[Brief]:
Report back the lines in this listing that carry the string "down".

[Dataset excerpt]:
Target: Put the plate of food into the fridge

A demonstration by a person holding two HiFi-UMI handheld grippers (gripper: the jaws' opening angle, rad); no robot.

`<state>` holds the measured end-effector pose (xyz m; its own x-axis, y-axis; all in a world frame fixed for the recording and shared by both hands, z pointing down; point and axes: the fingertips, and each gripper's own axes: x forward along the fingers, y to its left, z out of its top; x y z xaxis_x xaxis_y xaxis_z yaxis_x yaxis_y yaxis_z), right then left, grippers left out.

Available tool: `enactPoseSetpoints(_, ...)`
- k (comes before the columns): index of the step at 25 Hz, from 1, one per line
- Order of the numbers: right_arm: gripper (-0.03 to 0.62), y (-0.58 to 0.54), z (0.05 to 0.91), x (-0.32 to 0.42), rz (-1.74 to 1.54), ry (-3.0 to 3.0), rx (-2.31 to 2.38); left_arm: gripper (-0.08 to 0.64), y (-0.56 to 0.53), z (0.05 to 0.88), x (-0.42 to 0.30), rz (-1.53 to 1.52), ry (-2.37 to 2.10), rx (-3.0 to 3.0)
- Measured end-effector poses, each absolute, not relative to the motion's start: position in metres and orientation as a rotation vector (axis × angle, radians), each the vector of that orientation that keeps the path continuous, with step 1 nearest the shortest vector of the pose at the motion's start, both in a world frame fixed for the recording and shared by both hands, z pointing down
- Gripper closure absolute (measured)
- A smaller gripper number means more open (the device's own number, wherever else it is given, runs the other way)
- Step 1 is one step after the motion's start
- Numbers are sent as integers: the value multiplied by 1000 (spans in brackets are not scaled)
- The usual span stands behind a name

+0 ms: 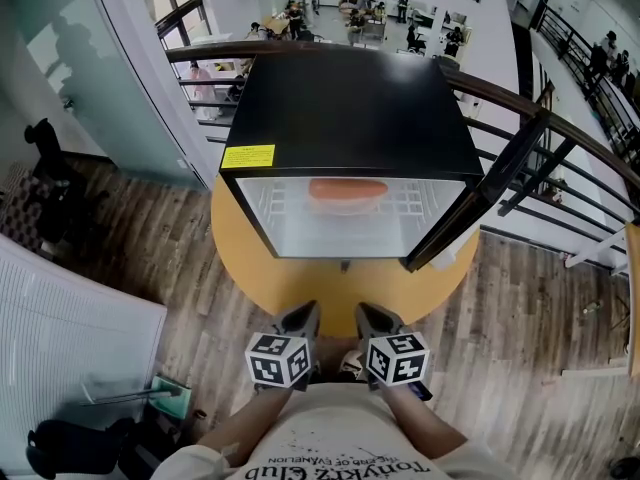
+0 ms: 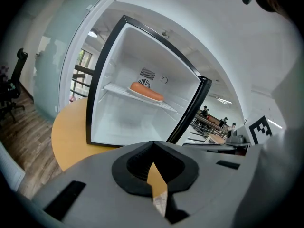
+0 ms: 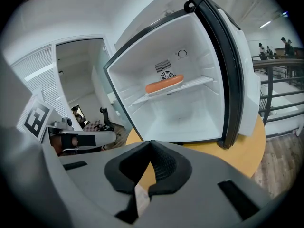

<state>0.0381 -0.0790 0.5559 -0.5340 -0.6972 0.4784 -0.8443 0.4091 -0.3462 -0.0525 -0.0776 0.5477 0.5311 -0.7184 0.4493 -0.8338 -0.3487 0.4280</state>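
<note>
The black mini fridge (image 1: 350, 108) stands on a round yellow table (image 1: 300, 278) with its door (image 1: 470, 218) swung open to the right. The orange plate of food (image 1: 347, 190) lies on the wire shelf inside; it also shows as the plate (image 2: 146, 91) in the left gripper view and the plate (image 3: 164, 84) in the right gripper view. Both grippers hang close to the person's body, in front of the table and well short of the fridge. My left gripper (image 1: 300, 318) is shut and holds nothing. My right gripper (image 1: 372, 318) is likewise shut and holds nothing.
A dark handrail (image 1: 560, 133) curves behind and to the right of the fridge, over a drop to a lower floor. A glass wall (image 1: 110, 78) stands at the left. A white slatted panel (image 1: 70, 328) and a black office chair (image 1: 45, 158) sit on the wooden floor at the left.
</note>
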Motion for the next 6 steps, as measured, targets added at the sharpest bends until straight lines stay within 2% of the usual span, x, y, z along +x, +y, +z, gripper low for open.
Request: enactPoseSetpoints(6, 566, -79, 558, 38, 814, -2406, 1352, 535, -78, 551, -52, 237, -1245, 2145)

[Worked solution]:
`<state>` holds the measured end-effector pose (xyz m; its own x-axis, y-axis; all in a world frame fixed for the recording and shared by both hands, z pointing down; point and axes: the fingertips, and each gripper's own axes: x forward along the fingers, y to its left, z out of its top; x y z xaxis_x xaxis_y xaxis_z yaxis_x yaxis_y yaxis_z), right then left, grippers left out.
- Measured end-effector poses, each absolute, not relative to the motion's start: position in metres and orientation as a rotation vector (axis × angle, radians), each the vector of that orientation that keeps the path continuous, with step 1 nearest the shortest vector of the pose at the motion's start, both in a world frame fixed for the recording and shared by both hands, z pointing down

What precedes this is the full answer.